§ EXERCISE REQUIREMENTS:
After locating the line that contains "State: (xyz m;" in the records below, write out exactly that line and each line after it through the one that contains "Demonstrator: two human", and nothing else.

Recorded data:
"""

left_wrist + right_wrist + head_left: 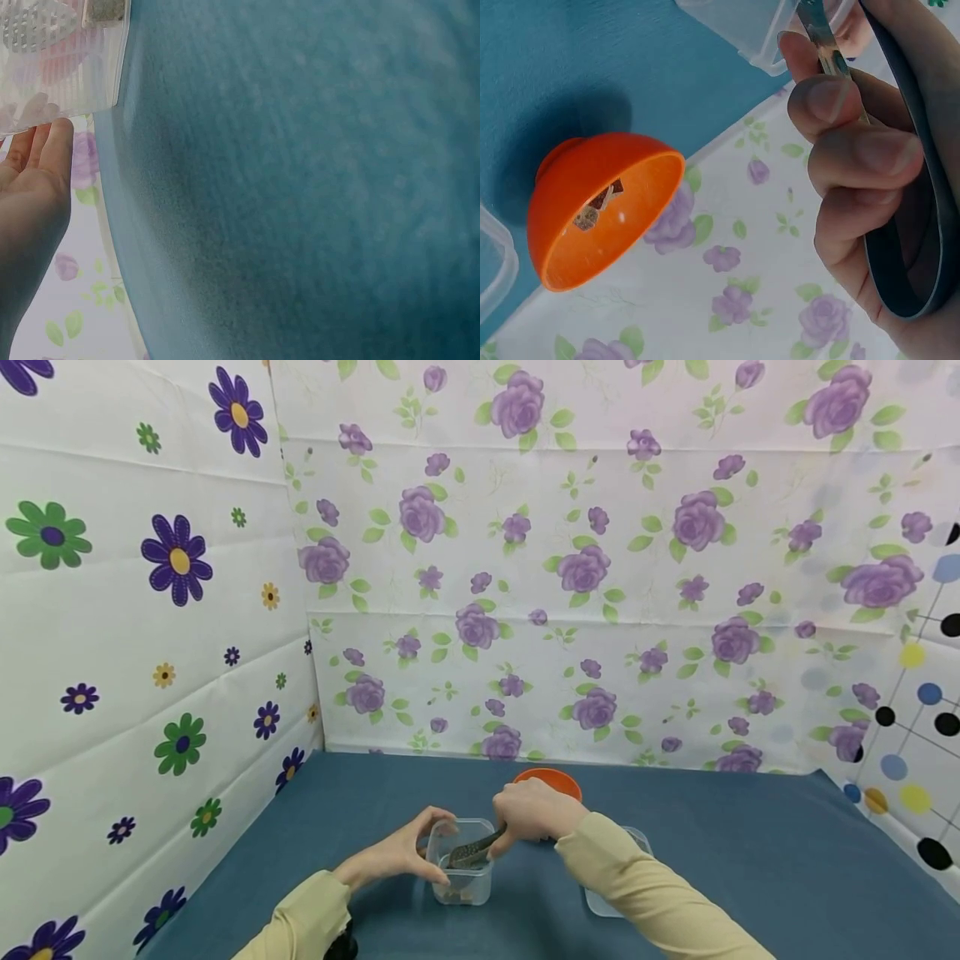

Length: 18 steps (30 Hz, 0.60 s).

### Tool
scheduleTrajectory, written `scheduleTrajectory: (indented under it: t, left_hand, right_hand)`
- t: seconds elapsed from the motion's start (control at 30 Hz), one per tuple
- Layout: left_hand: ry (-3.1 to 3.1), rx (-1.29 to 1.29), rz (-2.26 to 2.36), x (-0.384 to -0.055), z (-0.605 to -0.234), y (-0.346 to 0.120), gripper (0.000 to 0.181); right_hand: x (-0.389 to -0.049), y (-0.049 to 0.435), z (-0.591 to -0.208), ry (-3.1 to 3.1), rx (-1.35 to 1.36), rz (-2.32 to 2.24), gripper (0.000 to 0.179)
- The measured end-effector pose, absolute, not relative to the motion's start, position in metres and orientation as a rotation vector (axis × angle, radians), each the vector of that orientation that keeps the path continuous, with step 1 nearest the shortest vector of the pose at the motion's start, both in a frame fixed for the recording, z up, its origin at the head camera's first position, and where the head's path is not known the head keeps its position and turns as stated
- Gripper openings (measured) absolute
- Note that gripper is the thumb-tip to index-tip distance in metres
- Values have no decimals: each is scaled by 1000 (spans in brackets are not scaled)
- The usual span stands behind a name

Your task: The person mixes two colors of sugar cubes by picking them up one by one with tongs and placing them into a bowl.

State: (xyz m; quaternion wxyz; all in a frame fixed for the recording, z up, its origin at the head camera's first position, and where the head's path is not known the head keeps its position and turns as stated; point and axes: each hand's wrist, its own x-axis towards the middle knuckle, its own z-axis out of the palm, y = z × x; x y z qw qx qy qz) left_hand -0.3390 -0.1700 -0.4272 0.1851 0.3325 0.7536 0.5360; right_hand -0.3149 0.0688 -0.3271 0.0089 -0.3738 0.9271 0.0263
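A clear plastic container stands on the table in front of me, small pale and brownish pieces at its bottom. My left hand holds it from the left, thumb at the near side and fingers round the far side. In the left wrist view, fingertips touch the container wall. My right hand grips metal tongs, whose bent end lies against the palm. The dark, dotted tong head is inside the container. Whether it pinches a piece I cannot tell.
Behind my right hand stands an orange bowl with several small brown pieces in it. A clear plastic lid or tray lies partly under my right forearm. Flower-patterned sheets rise behind and beside the blue-covered table.
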Motion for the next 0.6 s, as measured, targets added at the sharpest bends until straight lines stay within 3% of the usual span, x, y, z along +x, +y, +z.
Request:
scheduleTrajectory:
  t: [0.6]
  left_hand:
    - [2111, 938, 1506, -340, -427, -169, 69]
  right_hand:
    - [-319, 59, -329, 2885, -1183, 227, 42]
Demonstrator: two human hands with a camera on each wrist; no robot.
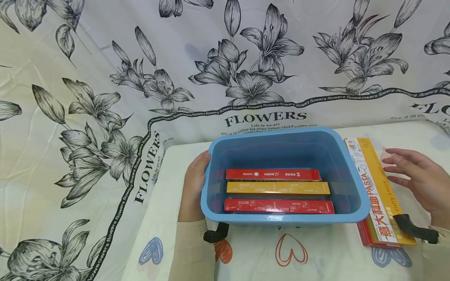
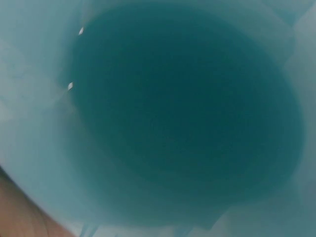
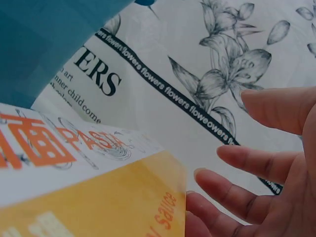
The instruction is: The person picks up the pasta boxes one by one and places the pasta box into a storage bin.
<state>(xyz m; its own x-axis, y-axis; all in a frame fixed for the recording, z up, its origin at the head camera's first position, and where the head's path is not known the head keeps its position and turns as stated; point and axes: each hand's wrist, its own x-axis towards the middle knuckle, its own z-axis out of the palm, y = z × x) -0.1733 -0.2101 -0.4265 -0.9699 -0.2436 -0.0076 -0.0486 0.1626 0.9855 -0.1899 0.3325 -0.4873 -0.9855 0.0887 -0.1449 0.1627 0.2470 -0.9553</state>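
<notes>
A blue plastic bin (image 1: 281, 218) stands in the middle of the head view. My left hand (image 1: 194, 183) holds its left side at the rim; some of those fingers are hidden by the bin. The left wrist view is filled by the blue bin wall (image 2: 187, 108). Inside the bin, a red box (image 1: 274, 175), a yellow box (image 1: 277, 187) and another red box (image 1: 279, 206) stand on edge in a row. My right hand (image 1: 418, 175), fingers loosely spread, is beside a yellow-and-white pasta box (image 3: 98, 182) marked curry sauce. Nothing is in its grasp.
Beneath the pasta box lies a red box (image 1: 363, 234), right against the bin's right side. A cloth (image 1: 253, 253) with heart prints covers the table. Behind and to the left hangs a floral curtain (image 1: 116, 97).
</notes>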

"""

§ TASK RESPONSE:
State: (xyz m; quaternion wxyz; all in a frame fixed for the recording, z up, its origin at the head camera's first position, and where the head's path is not known the head keeps its position and turns as stated; point and axes: each hand's wrist, its own x-axis towards the middle knuckle, its own z-axis out of the palm, y = z × x; x y z qw qx qy qz) left_hand -0.3390 -0.1700 -0.4272 0.1851 0.3325 0.7536 0.5360; right_hand -0.3149 0.0688 -0.3271 0.0089 -0.3738 0.9271 0.0263
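A clear plastic container stands on the table in front of me, small pale and brownish pieces at its bottom. My left hand holds it from the left, thumb at the near side and fingers round the far side. In the left wrist view, fingertips touch the container wall. My right hand grips metal tongs, whose bent end lies against the palm. The dark, dotted tong head is inside the container. Whether it pinches a piece I cannot tell.
Behind my right hand stands an orange bowl with several small brown pieces in it. A clear plastic lid or tray lies partly under my right forearm. Flower-patterned sheets rise behind and beside the blue-covered table.
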Motion for the next 0.6 s, as measured, targets added at the sharpest bends until straight lines stay within 3% of the usual span, x, y, z along +x, +y, +z.
Request:
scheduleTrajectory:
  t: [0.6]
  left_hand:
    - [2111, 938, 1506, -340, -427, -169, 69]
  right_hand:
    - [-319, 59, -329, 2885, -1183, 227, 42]
Demonstrator: two human hands with a camera on each wrist; no robot.

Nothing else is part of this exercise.